Residual VX in the waste stream going to Chambers Works, is also of concern to the governors. The discharge is projected to contain VX at levels at or near the detection limit, a level at which lethal effects in striped bass have been identified, they write.
A major juvenile striped bass breeding area in the Cherry Islands Flats area of the Delaware River is a "recovering and sensitive fishery," that would be harmed by exposure to VX, warn the governors.
In addition to the CDC oversight, DuPont is calling for an independent, third party review of the wastewater proposal which could include a study of the impact of the effluent relative to this proposal on the Delaware River. Such a study could include doing a baseline assessment of the river before the Newport project begins and regular monitoring to assure that the project has no negative effects on the river.
In December the Army shelved a proposal to send the same wastes to a Dayton, Ohio, treatment facility. A consultant hired by Montgomery County, where Dayton is located, said treatment methods for the waste as outlined by the Army need more testing and monitoring to determine whether they pose a risk to people and the environment.

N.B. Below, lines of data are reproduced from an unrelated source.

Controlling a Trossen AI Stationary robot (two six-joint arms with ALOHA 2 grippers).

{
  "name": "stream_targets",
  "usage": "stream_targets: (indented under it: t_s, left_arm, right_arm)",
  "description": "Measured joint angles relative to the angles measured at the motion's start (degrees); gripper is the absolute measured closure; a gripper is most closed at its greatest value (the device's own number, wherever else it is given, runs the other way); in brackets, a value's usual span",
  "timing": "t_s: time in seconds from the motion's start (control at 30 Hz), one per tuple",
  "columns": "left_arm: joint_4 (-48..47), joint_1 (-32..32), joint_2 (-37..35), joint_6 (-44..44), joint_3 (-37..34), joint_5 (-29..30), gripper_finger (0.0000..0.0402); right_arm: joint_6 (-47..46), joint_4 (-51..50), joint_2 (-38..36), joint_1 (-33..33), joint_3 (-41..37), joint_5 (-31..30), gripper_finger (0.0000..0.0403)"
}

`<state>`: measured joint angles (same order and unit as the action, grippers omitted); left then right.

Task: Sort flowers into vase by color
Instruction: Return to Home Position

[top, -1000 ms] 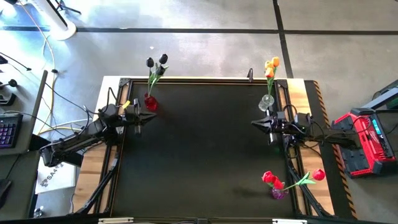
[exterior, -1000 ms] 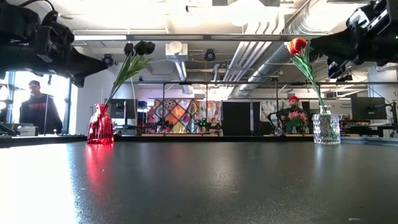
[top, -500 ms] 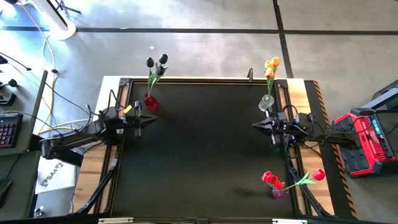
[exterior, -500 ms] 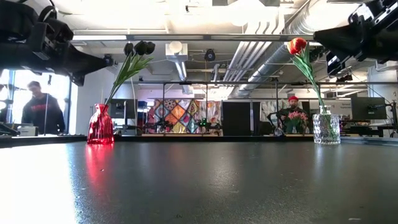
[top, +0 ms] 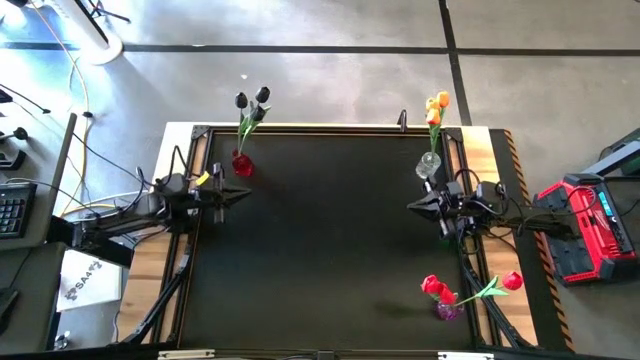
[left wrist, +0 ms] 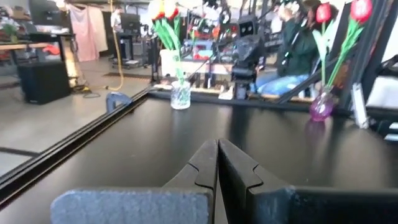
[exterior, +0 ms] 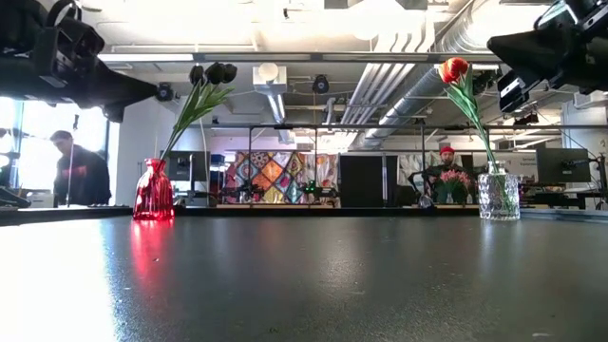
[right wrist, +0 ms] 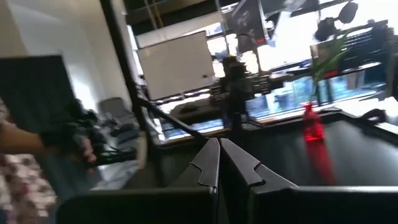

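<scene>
Black tulips [top: 250,98] stand in a red vase [top: 242,165] at the far left corner, and the low view shows that red vase [exterior: 152,190] too. Orange tulips [top: 437,103] stand in a clear vase [top: 430,165] at the far right. Red tulips [top: 432,287] lean out of a purple vase [top: 447,310] at the near right. My left gripper [top: 245,195] hovers shut and empty just near of the red vase. My right gripper [top: 410,205] hovers shut and empty just near of the clear vase. Both wrist views show the fingertips closed: left gripper [left wrist: 217,146], right gripper [right wrist: 219,144].
The black tabletop [top: 330,240] lies bare between the two arms. Wooden side strips and a frame rail [top: 195,250] border the table. A red case [top: 590,225] sits beyond the right edge. People show in the room behind, one of them a person [exterior: 81,171] at the left.
Both grippers have drifted slightly toward the table's near edge and drawn back a little toward their own sides, staying shut. The vases and flowers have not moved. The person behind the table has walked to the right.
</scene>
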<state>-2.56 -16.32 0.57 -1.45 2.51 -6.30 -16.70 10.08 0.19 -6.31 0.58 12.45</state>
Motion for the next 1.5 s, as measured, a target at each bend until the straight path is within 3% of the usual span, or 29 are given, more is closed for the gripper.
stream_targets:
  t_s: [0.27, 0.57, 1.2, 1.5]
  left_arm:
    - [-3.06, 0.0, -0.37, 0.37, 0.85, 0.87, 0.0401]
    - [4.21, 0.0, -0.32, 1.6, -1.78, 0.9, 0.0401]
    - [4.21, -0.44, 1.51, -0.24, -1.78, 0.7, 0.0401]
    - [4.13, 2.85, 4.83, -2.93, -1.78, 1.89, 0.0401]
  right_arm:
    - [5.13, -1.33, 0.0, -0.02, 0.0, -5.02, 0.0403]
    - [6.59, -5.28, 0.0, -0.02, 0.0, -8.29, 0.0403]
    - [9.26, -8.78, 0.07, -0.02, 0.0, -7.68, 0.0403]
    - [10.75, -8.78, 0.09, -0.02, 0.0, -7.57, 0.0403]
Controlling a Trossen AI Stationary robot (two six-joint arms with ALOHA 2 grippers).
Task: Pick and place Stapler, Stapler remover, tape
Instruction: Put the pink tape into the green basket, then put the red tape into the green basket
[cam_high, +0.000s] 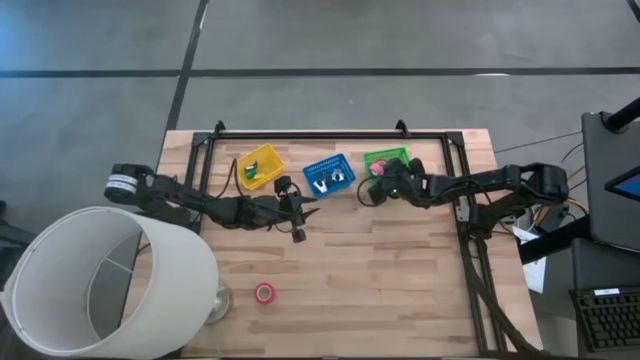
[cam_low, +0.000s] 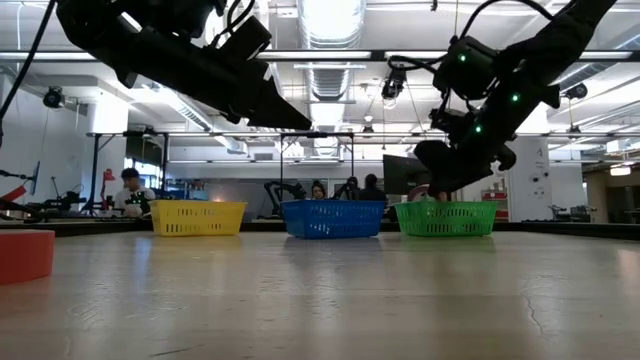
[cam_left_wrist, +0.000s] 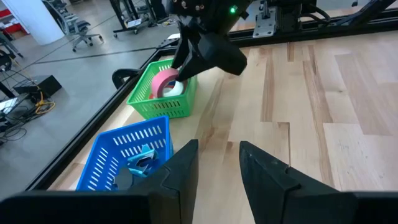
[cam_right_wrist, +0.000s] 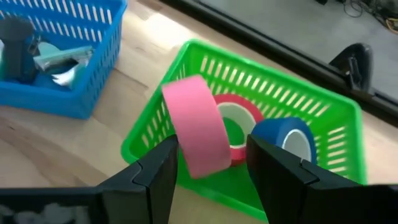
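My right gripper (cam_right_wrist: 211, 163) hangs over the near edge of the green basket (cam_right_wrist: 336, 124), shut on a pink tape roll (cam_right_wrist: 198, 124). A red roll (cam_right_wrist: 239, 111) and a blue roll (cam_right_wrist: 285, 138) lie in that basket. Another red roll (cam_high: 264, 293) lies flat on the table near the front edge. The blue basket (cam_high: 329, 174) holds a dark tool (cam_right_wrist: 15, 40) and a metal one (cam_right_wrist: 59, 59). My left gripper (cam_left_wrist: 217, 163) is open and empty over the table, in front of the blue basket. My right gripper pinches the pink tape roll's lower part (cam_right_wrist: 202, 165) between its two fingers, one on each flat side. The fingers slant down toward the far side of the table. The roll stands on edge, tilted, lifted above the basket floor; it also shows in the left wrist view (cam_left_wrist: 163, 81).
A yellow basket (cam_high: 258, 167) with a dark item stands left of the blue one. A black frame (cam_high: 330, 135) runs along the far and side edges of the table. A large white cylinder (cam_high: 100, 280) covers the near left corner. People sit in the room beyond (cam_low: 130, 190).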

The New Jersey and Delaware governors do not want the waste either, and suggest that destruction of the VX take place "in close proximity" to the Newport, Indiana depot.
"We believe that the Department of the Army and its contractors should reconsider their proposed plan to neutralize 1,269 tons of the VX nerve agent stored in Newport, Indiana and truck it to DuPont's Chambers Works wastewater plant," the governors conclude.